> _Work instructions_
Copy each line below holding "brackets".

> _Data for this task_

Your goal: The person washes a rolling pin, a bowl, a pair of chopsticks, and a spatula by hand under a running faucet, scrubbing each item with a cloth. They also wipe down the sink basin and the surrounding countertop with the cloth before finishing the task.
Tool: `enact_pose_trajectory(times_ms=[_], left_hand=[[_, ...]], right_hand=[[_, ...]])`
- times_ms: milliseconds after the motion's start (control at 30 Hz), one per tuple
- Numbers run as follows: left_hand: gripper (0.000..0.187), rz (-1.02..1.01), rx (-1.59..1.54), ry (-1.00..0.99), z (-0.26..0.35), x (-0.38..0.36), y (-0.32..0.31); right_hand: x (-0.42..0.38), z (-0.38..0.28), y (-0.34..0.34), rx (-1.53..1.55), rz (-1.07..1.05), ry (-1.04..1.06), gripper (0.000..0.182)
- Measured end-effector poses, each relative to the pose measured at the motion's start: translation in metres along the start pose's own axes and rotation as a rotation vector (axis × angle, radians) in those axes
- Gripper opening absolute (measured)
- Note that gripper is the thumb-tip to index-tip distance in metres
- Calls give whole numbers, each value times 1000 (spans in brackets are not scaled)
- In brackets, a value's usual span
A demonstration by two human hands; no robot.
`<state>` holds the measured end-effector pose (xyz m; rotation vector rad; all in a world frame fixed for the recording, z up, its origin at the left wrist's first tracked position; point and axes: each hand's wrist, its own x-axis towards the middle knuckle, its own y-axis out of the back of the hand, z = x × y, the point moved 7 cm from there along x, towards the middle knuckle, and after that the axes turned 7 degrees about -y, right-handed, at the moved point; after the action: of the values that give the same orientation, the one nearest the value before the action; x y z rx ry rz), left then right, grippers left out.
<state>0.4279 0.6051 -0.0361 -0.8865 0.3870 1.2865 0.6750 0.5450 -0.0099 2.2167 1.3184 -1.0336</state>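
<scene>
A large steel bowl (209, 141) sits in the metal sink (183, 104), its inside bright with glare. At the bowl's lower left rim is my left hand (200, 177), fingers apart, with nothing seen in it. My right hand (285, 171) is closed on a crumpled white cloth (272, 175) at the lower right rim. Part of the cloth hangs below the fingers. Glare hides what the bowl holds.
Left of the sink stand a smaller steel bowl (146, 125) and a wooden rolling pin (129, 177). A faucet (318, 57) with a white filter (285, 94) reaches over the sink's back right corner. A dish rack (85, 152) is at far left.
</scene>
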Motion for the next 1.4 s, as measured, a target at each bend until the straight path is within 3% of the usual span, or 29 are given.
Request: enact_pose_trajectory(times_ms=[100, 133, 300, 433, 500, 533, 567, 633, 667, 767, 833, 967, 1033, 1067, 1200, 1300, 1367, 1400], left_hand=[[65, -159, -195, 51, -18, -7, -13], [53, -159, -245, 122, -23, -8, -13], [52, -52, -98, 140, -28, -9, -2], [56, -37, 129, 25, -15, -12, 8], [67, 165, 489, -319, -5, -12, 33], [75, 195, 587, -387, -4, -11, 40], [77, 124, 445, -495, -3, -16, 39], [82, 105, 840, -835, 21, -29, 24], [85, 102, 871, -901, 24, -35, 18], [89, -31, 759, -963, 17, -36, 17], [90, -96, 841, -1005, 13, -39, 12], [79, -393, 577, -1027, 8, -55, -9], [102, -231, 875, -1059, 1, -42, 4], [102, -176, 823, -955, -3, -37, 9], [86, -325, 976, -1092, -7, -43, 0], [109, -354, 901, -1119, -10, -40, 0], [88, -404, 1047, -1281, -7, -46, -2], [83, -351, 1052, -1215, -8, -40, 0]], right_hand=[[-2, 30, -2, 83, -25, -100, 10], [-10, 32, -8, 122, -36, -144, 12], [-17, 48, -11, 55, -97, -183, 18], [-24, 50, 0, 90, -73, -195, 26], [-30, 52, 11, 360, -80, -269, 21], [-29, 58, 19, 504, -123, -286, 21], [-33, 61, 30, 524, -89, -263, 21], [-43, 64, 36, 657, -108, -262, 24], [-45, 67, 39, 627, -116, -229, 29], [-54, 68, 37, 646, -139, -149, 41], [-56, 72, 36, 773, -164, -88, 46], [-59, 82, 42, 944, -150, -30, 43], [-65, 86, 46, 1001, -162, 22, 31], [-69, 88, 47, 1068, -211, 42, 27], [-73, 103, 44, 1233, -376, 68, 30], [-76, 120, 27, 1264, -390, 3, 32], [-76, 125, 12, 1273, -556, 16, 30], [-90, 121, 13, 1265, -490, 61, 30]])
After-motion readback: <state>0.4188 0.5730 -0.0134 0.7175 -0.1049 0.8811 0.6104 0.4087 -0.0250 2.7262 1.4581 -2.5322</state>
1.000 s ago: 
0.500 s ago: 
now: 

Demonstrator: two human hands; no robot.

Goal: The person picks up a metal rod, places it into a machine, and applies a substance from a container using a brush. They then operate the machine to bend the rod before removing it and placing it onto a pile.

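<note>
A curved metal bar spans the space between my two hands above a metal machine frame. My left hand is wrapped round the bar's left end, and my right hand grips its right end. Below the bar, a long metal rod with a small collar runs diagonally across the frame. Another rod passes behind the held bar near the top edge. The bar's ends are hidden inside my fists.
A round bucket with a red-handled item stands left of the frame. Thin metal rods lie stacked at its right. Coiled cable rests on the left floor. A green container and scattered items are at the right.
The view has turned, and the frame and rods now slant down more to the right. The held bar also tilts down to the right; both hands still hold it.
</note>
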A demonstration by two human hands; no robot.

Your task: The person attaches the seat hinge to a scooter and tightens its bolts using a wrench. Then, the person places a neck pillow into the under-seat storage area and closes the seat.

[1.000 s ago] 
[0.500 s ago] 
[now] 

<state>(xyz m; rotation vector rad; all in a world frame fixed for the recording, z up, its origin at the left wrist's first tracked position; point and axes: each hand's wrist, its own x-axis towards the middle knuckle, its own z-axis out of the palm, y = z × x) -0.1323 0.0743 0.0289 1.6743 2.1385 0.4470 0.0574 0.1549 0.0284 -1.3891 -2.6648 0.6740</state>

> _Answer for the task_
- Calls give whole numbers, each value times 1000 (spans in brackets are not scaled)
- In brackets, a value's usual span

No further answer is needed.